La plaine du Pô, en Italie septentrionale, forme un quadrilatère de 50 000 km2. Aucune barrière naturelle ne semble être présente dans cette plaine entourée par les Alpes, les Apennins et la mer Adriatique : pas de colline, ni de lac ou de marais. Quant au Pô et aux rivières adjacentes, elles sont navigables et peuvent être, ici et là, traversées au moyen de gués.
Pourtant, à la période du Bronzo Medio (1650-1350 av. J.-C), tout comme durant le Bronzo Recente (1350-1180 av. J.-C.), cet espace, qui est homogène sur le plan géomorphologique, semble se subdiviser en deux territoires distincts, du moins du point de vue de la nature et de la forme de l'habitat protohistorique.
Dans la zone centro-orientale de la plaine sont présents en effet de très vastes habitats dont la superficie oscille entre 1 et 30 ha, appelés terramare en Lombardie orientale et en Emilie et Vénétie ou castellieri au Frioul. Ces habitats sont entourés d'un rempart en terre et d'un fossé ; ils sont bâtis à proximité des fleuves et des rivières. Il pourrait s'agir d'une forme de développement architectural et organisationnel du modèle des villages palafittiques datés du Bronze Ancien hérité des interactions culturelles étroites avec les cultures de la cuvette danubienne, aux larges habitats fortifiés.
Dans la zone occidentale de la Plaine (pour laquelle les périodes du Bronzo Medio et Bronzo Recente a été désignée « faciès BINO » pour « facies del Bronzo dell'Italia nordoccidentale »), il n'existe en revanche aucun habitat comparable. Le seul site dont on connait le plan complet, le gisement de Viverone, correspond à un habitat péri-lacustre, d'environ 0,35 ha de surface et qui n'est entouré que de palissades. Les quelques autres sites de plein air identifiés, bien que fouillés seulement partiellement, ne disposent d'aucun des caractères monumentaux des terramare et des castellieri du secteur centro-oriental. Dans la partie occidentale de la Plaine du Pô, la parure et l'armement signalent des liaisons très étroites avec la culture des Tumuli en Allemagne du sud-ouest. Plus encore, le plan de l'habitat de Viverone est comparable à ceux des palafittes suisses et allemands du BzA2.

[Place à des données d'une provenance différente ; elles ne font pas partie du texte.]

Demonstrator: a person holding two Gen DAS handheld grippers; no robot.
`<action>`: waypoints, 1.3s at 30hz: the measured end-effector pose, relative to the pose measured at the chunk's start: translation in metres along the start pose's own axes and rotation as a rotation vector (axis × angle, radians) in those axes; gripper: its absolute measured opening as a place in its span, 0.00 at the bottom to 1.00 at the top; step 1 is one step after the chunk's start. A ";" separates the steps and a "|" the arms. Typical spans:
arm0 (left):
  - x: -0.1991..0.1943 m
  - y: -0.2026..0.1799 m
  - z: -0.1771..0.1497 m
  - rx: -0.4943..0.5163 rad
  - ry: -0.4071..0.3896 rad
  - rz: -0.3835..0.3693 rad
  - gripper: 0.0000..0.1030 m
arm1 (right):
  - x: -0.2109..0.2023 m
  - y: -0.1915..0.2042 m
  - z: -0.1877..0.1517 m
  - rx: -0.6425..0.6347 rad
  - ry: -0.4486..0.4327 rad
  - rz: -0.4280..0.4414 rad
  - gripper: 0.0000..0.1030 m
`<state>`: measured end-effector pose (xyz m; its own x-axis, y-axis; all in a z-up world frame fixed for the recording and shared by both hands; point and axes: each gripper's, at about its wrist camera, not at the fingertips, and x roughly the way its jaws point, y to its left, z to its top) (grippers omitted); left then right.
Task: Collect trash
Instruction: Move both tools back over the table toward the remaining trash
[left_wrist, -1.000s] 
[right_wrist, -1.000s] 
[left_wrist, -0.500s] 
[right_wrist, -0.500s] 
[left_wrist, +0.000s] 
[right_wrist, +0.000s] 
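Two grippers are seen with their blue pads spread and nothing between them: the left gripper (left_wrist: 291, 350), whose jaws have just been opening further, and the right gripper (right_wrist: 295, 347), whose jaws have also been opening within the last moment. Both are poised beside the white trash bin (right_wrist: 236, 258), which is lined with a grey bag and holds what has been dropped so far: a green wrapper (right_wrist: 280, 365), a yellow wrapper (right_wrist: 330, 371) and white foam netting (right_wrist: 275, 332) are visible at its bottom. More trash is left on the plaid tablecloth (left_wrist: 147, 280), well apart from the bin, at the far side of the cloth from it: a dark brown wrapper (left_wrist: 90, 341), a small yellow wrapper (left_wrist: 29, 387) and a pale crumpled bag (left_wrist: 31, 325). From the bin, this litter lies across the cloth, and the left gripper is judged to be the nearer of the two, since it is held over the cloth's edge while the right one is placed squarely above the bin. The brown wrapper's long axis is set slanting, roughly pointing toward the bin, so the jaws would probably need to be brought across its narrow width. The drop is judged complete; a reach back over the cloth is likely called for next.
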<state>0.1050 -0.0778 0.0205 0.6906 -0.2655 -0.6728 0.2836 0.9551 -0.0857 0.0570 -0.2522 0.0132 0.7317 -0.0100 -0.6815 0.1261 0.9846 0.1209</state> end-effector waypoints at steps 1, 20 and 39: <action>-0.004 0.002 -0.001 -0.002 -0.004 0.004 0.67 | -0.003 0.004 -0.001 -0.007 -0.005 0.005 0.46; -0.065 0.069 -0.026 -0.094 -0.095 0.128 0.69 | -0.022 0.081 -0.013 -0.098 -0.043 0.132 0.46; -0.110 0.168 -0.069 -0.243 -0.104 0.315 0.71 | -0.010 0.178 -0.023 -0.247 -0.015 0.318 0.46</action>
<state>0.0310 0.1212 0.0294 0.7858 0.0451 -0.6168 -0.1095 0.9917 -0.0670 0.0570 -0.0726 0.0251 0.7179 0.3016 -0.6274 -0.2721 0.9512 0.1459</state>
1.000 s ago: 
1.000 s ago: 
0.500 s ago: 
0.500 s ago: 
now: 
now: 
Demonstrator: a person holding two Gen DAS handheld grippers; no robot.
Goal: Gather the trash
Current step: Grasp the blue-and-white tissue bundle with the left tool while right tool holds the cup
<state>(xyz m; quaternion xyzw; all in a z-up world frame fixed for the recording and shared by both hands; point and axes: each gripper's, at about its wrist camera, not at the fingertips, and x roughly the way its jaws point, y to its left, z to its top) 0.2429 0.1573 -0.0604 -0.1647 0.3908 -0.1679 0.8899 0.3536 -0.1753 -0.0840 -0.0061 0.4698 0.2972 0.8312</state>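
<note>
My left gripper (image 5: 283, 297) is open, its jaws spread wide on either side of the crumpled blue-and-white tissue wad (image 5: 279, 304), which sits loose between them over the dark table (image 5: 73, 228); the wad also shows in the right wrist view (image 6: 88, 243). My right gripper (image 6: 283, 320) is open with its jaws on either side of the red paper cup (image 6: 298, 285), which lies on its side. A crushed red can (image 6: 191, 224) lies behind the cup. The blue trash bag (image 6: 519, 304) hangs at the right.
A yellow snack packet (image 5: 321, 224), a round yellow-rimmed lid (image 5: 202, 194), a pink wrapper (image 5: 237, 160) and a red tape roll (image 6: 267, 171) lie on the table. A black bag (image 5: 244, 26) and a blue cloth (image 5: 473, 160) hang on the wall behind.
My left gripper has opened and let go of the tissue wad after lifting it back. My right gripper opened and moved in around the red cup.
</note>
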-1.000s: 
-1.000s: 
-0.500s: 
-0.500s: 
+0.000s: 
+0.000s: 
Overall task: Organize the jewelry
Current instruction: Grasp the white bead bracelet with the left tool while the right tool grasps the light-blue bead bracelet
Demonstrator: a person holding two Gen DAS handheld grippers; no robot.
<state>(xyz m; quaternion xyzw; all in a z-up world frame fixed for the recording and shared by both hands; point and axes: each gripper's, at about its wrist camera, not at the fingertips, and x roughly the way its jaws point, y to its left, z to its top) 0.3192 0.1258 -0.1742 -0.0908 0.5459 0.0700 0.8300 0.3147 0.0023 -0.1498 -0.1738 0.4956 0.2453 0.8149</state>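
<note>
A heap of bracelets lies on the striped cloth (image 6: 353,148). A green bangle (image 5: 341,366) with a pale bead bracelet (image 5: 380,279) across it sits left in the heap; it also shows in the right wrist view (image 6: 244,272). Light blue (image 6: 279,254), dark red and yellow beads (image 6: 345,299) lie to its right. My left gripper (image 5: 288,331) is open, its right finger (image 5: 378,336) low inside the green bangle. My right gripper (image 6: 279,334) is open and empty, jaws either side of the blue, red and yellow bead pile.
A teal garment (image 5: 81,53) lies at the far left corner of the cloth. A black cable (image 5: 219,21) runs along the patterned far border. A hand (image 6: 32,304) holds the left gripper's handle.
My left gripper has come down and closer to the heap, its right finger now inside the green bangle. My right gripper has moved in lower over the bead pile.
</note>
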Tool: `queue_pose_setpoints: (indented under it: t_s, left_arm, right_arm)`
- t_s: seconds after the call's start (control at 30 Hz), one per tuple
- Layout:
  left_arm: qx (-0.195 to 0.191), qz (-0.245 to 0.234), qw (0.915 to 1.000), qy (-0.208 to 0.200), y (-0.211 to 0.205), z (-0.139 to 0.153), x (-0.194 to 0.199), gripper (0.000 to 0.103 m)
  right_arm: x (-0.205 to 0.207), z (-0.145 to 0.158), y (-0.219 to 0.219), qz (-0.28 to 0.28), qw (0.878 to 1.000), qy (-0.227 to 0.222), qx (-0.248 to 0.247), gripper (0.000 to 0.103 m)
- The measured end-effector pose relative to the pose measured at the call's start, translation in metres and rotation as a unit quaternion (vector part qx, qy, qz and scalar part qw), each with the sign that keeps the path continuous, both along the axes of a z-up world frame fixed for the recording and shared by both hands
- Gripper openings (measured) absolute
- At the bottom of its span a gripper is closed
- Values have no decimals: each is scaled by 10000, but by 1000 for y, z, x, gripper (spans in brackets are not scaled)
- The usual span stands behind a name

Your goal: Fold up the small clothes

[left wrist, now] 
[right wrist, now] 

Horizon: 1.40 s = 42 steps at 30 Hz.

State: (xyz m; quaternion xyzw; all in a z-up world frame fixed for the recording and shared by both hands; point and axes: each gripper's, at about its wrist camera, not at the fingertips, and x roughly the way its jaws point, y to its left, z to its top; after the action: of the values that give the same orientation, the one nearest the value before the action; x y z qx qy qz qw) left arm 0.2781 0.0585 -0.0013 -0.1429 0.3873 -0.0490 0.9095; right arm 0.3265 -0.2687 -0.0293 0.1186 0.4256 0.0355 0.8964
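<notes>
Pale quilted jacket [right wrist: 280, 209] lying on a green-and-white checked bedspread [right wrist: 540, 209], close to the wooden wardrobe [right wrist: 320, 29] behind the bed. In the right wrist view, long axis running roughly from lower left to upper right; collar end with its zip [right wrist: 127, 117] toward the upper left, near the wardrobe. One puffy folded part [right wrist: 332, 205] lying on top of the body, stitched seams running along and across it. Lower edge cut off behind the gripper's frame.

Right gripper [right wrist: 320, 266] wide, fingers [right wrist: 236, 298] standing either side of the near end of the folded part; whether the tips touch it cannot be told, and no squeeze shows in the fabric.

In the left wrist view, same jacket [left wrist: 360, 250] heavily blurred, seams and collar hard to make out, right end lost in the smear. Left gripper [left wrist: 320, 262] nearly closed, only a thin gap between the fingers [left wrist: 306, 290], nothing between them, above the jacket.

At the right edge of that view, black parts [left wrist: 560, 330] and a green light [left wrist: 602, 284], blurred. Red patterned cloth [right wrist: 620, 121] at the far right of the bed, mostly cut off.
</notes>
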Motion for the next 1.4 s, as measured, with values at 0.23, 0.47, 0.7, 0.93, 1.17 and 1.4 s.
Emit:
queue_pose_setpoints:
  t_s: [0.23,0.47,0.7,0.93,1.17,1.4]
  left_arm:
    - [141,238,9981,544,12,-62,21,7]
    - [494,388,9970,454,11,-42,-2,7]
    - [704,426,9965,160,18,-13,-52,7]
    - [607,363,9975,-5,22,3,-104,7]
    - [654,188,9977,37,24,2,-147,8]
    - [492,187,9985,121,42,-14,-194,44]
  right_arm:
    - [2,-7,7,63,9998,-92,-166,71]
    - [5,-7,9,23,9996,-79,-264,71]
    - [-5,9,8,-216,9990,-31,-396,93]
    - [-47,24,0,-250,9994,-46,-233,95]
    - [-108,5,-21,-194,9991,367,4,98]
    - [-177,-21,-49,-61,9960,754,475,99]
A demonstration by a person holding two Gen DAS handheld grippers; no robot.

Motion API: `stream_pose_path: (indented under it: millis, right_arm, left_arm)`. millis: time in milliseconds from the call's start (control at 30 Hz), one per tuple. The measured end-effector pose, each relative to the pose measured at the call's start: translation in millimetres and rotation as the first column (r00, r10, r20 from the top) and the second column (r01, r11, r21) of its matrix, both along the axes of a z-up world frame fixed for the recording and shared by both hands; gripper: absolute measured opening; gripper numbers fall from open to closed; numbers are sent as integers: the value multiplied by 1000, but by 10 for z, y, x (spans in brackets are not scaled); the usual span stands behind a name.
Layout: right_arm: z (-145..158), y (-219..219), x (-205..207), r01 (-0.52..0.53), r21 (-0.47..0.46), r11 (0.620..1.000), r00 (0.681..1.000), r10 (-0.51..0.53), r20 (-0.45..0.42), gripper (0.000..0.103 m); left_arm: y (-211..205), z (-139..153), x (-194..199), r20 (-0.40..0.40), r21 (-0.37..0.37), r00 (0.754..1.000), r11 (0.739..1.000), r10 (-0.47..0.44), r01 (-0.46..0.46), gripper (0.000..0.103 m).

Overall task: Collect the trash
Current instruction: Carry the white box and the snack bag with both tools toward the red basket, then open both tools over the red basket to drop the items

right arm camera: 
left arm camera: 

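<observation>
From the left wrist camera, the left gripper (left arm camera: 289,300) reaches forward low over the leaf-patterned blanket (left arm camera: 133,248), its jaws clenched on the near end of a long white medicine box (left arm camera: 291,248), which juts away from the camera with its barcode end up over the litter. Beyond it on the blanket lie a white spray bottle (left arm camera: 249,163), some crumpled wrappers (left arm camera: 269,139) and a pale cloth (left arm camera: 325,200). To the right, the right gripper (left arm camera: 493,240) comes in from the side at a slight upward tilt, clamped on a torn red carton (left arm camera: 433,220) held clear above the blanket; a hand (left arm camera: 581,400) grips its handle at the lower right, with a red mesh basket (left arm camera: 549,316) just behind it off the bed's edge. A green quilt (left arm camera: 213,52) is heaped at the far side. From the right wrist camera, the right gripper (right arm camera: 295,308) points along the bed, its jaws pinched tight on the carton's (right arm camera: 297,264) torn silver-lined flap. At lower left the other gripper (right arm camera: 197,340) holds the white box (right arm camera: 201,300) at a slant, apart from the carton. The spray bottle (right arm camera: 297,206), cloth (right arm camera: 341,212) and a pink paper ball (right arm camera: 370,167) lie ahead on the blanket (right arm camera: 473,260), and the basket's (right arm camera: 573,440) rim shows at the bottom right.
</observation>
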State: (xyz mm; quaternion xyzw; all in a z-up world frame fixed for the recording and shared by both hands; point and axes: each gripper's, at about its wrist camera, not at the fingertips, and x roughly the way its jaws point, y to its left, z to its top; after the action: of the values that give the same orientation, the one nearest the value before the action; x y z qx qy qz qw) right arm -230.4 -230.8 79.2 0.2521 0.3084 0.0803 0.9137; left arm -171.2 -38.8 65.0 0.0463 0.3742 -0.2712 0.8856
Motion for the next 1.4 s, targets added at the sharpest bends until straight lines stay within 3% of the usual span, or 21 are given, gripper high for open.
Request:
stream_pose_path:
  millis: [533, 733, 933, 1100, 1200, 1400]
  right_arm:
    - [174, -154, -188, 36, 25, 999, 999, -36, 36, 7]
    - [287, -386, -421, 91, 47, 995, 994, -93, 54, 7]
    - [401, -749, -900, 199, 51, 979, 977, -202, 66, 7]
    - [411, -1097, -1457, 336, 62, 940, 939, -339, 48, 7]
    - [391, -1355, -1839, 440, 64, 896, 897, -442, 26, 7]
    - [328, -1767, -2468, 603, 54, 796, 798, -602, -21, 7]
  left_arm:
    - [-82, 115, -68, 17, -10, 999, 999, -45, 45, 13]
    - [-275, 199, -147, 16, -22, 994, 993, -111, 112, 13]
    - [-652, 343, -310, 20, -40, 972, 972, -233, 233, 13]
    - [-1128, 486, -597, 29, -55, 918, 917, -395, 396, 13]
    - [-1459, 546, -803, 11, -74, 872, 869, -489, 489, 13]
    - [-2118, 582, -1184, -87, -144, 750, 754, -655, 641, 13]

Comment expliquer alors cette absence de larges sites fortifiés à l'ouest ? L'état d'avancée de la recherche n'est pas un argument, puisque les terramare ont été détectés dès le XIXe siècle, au moment de l'installations de grandes exploitations agricoles. Et, à des dates synchrones, la plaine piémontaise et lombarde faisait l'objet de grands travaux pour la construction de chemins de fer ou la mise en cultures des rizières.
Cette dichotomie s'explique-t-elle alors en termes de zones de conservation préférentielle des gisements liée à des processus érosifs, et/ou par des questions de reconnaissance de sites dans le paysage, et/ou enfin parce que les terramare ont été installés sur de précédentes implantations, marquant ainsi plus encore le paysage ?
De façon à explorer cette question, notre communication vise à mettre en regard :
- les données géographiques et géomorphologiques des deux secteurs,
- les informations liées à la réalisation ou non de travaux agricoles, à l'implantation d'habitats modernes, à l'apport d'alluvions et autres phénomènes naturels qui auraient pu effacer ou couvrir les sites dans le secteur occidental.
Les dimensions des habitats, le type de structures délimitant les unités d'habitation, les systèmes de canalisation des eaux, le maillage des sites dans le territoire et leur densité, les structures de sociétés accessibles au travers des informations émanant des nécropoles seront aussi confrontés, de façon à comprendre cette opposition ouest/est dans la plaine du Pô.